Friday 8 June 2007

Le Foto di Gioia / Delirium Photos of Joy

A maniac is murdering the models for Pussycat magazine and sending snapshots of his/her handiwork to its editor / proprietor Gloria (Serena Grandi); the character is named Gioia – i.e. Joy – in the Italian, thus giving a double meaning to the title Le Foto di Gioia, depending on whether one reads Gioia with or without an initial capital.


Serena Grandi as Serena Grandi or Gioia?

Who could it be?

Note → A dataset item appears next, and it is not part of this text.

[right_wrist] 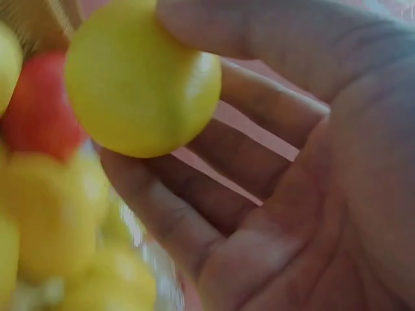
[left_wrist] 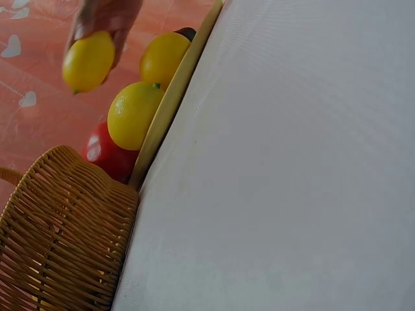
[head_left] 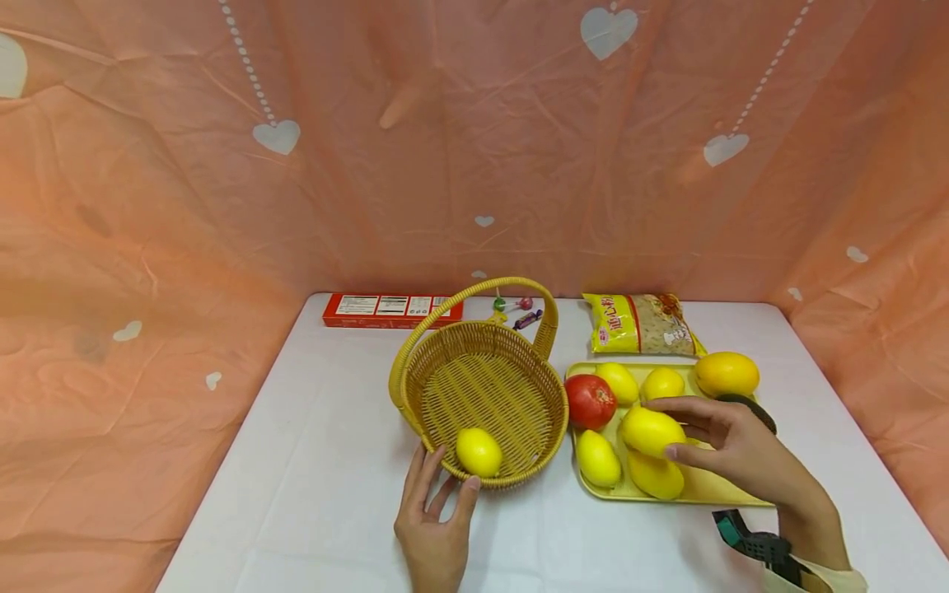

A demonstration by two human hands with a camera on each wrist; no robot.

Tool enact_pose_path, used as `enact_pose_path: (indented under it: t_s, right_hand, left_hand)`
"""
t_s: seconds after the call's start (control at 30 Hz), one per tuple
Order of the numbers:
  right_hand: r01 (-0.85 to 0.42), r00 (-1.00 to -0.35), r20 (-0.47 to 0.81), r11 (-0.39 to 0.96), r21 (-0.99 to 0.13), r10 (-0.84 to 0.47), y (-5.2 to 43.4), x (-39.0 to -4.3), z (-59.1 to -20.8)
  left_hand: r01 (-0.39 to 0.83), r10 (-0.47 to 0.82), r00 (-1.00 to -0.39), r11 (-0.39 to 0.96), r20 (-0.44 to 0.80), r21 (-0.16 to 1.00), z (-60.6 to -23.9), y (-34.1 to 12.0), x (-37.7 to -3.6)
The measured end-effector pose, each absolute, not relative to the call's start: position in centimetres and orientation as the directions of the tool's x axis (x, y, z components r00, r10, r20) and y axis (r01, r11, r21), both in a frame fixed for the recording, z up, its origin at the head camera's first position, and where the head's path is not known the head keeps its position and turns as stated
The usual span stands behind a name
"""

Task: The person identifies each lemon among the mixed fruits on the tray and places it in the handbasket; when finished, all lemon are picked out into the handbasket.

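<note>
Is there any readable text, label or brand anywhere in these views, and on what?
Nothing reads clearly.
Yellow snack bag: red characters on its left side, too small to read.
Red box: white label panels with fine print, too small to read.
Both wrist views: no text.

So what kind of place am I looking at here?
Likely a staged tabletop set, not a real kitchen: a white-covered table walled in by a wrinkled pink heart-print backdrop, with a wicker basket and a tray of fruit laid out.
</note>
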State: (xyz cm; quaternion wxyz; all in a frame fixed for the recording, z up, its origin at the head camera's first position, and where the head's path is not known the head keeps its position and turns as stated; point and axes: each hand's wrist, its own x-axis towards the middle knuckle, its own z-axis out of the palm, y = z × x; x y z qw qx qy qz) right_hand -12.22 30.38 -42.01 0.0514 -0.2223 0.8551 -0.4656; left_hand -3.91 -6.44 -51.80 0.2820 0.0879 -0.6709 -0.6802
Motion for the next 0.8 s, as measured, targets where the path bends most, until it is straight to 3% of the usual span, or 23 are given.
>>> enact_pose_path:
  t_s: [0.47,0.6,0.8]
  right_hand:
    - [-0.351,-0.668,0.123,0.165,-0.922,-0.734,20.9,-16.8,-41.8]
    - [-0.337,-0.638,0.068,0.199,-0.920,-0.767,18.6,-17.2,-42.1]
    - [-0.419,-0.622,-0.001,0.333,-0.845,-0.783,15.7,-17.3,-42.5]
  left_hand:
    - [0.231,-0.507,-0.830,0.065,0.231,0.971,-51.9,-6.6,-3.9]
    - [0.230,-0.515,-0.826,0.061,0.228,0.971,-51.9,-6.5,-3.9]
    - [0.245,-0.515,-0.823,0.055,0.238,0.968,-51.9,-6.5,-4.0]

The procession of usual suspects facing Inspector Corsi (Lino Salemme; you'll know his face if not his name as he's cast against type and ironically remarks on how he is often mistaken for a thug on account of his distinctive physiognomy) is a long one.

There's Mark (Karl Zinny), the wheelchair-bound peeping tom who lives opposite Gioia, watches her every move from his rear window; makes obscene phonecalls and suffers from a paralysis that is, according to his doctor, entirely psychosomatic.










The film is replete with phallic imagery, if one wants to look for that sort of thing; note also Mark's yellow room

There's rival publisher Flora (Capucine), who would seemingly stop at nothing to be top dog – or is that bitch – once more and happily tries to turn the situation to her advantage.

There's Roberto (David Brandon), the gay photographer who has conveniently managed to misplace some compromising photos from Gloria's modelling days, and Eveline (Daria Nicolodi), the devoted personal assistant who always seems to be on hand to receive the maniac's latest package.

And then there's the Gloria's own dubious past, before her husband died in a speedboat accident to leave her the magazine...


One of the killer's still lifes




The obligatory black gloves and mannequins


Gioia wakes up to find a crowd standing over her, much like Nora Davis in Mario Bava's The Girl Who Knew too Much, but without the same visual flair

Lamberto Bava seems forever doomed to be compared to his father Mario and mentor Dario Argento and found wanting. While his work sometimes warrants more recognition in its own right, with A Blade in the Dark serving as a textbook example of how to make a low-budget giallo, Delirium: Photos of Gioia is not such a work, instead operating at the trashier end of the spectrum.

Admittedly some aspects of the piece cannot be helped. Whereas the styles and technology of a 60s or 70s gialli now have that retro aspect to them, the 80s – big hair, shoulder pads, pastels and patterns etc – still emerges as too close in time for such a re-evaluation to take place, while Serena Grandi compares unfavourably to the likes of Edwige Fenech in the woman-in-peril stakes and, on this showing at least, as an actress.

Elsewhere, however, Bava and his collaborators do themselves few favours in borrowing liberally from the Argento playbook in choreographing murder-as-spectacle to a propulsive rock soundtrack – Simon Boswell in Goblin / Simonetti mode – but rarely manages to quite push things into the same delirious, absolute territory.

When Bava does introduce some ideas of his own, most notably the horror masks worn by the victims during the stalk and slash sequences and intended, along with the use of Suspiria-like colour filters, to convey the killer's warped perspective, the results are as much laughable as anything else.








Some of the killer's subjective visions

A macabre bathroom death by bee-stings recalls Phenomena and some of the more inventive murder methods seen in the likes of Crimes of the Black Cat and The Black Belly of the Tarantula. “Murder considered as one of the fine arts,” indeed.

1 comment:

Anonymous said...

Is this movie uploaded anywhere?
I dont seem to be able to get this on dvd in my region. Can you please give me a link where I could download it?